Rocky, now called Miles, improved by the hour. He never missed a meal or a treat. He played with all my dogs and ran around the grooming shop and greeted customers. We told his story to all! His friendliness and cheerful personality endeared him to everyone. He had two collar changes as he gained weight, his bones disappeared, and he barely limped anymore. He started to play with toys and bark!! This “not housebroken” puppy had one accident in my house.
I think Miles’ story needs to be told, because there are lessons to be learned from his sad experience. In the end, Miles had a soft landing and a place to go, thank God!! But how did such a nice puppy end up five states away from his breeder with such an uncaring owner??
Please breeders, there are Boxer people everywhere. Give your puppies a cushion, contact the local Boxer club and let them know one of yours is coming their way. Give the new owners the contacts. People will say what you want to hear over the phone, they’ll write what you want to see online. Boxer people help their own, take advantage of that!! Thank goodness for the SBL and Miles’ breeder’s plea for help, but how many more Miles’s are there?? How many slip through the cracks and wind up dead or in shelters? Please, please, breeders, take advantage of us, your fellow breeders, and contact us so puppies like Miles have a safe place to land and their new owners have people to contact in case of need. Remember, this could have happened to any of us. Miles is a well-bred puppy with a champion dam and a major pointed sire. Miles’ breeder did right by the puppy after he got into trouble, but the trouble might have been avoided in the first place if Miles’ new home had been checked out beforehand.
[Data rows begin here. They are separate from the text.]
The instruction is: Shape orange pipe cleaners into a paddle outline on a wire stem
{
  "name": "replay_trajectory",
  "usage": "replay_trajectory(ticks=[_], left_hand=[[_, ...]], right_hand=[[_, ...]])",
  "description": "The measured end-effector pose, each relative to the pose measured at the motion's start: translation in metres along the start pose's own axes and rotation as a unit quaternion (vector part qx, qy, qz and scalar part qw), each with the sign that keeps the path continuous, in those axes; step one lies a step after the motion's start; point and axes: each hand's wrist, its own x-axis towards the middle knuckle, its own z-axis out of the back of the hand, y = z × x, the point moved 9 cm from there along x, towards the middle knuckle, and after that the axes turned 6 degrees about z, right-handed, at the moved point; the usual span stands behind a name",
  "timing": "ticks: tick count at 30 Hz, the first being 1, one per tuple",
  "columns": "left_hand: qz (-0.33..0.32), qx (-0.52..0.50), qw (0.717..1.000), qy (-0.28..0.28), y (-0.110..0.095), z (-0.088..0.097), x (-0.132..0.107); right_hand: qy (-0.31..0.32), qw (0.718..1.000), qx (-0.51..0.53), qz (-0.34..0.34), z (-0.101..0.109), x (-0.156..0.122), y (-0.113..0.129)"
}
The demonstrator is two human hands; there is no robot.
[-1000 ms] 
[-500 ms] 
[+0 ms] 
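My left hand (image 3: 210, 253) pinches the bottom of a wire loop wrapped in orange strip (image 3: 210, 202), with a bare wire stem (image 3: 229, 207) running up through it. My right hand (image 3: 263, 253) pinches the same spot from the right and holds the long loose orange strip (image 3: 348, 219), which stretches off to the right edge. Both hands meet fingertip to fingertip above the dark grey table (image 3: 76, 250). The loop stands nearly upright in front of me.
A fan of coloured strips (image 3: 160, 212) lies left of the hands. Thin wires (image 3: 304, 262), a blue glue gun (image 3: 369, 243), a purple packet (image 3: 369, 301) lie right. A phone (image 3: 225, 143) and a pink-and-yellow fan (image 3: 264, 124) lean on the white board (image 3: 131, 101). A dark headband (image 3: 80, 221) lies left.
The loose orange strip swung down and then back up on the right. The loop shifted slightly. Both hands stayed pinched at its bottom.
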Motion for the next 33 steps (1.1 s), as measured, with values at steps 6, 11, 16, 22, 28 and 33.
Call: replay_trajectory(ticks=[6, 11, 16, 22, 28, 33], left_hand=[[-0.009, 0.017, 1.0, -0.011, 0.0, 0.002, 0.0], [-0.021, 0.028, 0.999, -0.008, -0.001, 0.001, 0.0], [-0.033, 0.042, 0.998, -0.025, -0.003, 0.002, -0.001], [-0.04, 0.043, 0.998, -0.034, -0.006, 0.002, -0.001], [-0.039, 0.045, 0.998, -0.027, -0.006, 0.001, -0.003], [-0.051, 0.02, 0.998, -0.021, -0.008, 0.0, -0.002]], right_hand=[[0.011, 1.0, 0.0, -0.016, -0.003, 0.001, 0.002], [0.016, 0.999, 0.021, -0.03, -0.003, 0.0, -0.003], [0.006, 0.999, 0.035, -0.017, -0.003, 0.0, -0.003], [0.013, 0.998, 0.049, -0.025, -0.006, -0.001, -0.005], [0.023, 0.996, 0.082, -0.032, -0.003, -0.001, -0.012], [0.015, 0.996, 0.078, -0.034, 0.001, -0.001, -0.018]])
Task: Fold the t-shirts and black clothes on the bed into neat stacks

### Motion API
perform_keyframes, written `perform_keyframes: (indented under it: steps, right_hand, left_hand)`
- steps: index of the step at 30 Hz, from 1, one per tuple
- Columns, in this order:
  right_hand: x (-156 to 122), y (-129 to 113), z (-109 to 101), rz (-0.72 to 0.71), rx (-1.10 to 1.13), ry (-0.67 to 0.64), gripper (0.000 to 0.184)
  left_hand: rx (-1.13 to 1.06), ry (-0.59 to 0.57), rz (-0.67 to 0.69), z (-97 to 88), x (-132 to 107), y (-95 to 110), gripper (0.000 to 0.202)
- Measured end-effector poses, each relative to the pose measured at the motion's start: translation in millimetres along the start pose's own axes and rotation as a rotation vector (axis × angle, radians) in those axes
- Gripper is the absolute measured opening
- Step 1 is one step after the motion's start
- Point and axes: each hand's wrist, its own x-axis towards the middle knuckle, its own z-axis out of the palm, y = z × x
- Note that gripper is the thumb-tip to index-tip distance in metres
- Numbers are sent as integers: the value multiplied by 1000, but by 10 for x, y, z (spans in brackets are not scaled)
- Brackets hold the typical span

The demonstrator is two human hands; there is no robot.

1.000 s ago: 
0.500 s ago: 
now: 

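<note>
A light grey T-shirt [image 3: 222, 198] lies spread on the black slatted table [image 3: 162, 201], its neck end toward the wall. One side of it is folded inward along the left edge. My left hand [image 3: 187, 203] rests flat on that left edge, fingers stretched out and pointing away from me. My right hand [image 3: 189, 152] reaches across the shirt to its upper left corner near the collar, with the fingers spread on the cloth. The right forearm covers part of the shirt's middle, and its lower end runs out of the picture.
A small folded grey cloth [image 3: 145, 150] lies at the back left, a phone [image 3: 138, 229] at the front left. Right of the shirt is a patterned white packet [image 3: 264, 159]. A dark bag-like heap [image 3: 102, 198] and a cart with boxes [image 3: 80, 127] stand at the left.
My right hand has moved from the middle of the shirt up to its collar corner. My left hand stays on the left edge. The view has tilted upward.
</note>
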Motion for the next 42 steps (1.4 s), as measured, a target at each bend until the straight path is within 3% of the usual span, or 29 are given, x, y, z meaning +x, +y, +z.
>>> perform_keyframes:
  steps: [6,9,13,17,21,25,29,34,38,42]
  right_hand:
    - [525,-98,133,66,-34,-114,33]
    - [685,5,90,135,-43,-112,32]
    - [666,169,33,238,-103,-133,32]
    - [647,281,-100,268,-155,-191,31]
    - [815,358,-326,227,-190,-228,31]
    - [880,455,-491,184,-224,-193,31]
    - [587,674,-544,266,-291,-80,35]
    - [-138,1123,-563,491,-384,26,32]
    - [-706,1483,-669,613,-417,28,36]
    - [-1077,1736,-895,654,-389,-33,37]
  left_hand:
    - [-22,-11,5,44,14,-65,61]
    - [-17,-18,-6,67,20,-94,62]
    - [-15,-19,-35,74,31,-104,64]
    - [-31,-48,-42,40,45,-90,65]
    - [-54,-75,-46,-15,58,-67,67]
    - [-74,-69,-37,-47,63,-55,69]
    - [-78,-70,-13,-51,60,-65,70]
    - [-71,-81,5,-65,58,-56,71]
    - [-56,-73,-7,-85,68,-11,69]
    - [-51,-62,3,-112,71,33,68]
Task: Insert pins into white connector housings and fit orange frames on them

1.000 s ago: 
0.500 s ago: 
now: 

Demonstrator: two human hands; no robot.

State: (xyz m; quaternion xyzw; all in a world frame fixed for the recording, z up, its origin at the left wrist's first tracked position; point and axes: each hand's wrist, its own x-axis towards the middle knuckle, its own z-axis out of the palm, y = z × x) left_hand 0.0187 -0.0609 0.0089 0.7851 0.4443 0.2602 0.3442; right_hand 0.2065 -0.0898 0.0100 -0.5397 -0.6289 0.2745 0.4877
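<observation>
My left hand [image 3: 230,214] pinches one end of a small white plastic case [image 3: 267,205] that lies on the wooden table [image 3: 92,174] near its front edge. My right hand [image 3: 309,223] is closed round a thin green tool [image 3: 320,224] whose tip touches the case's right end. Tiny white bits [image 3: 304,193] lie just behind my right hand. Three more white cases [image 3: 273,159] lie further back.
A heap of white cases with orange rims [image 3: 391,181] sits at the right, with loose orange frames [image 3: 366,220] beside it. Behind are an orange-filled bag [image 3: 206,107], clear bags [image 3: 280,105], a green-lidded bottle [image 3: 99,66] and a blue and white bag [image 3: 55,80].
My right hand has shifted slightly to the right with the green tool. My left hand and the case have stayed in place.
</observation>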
We will all wonder about Miles until he completes his journey back to his breeder. The four of us were just one step, one leg on the journey of an incredibly tough and resilient puppy. A journey that could have ended very differently…
Editor’s note: Miles’ story is to be continued, because unfortunately, his breeder was in an auto accident on her way to pick Miles up. She was not injured, but her van was not drivable. We’ll keep you posted, but in the meantime please keep both Miles and his breeder in your thoughts and prayers.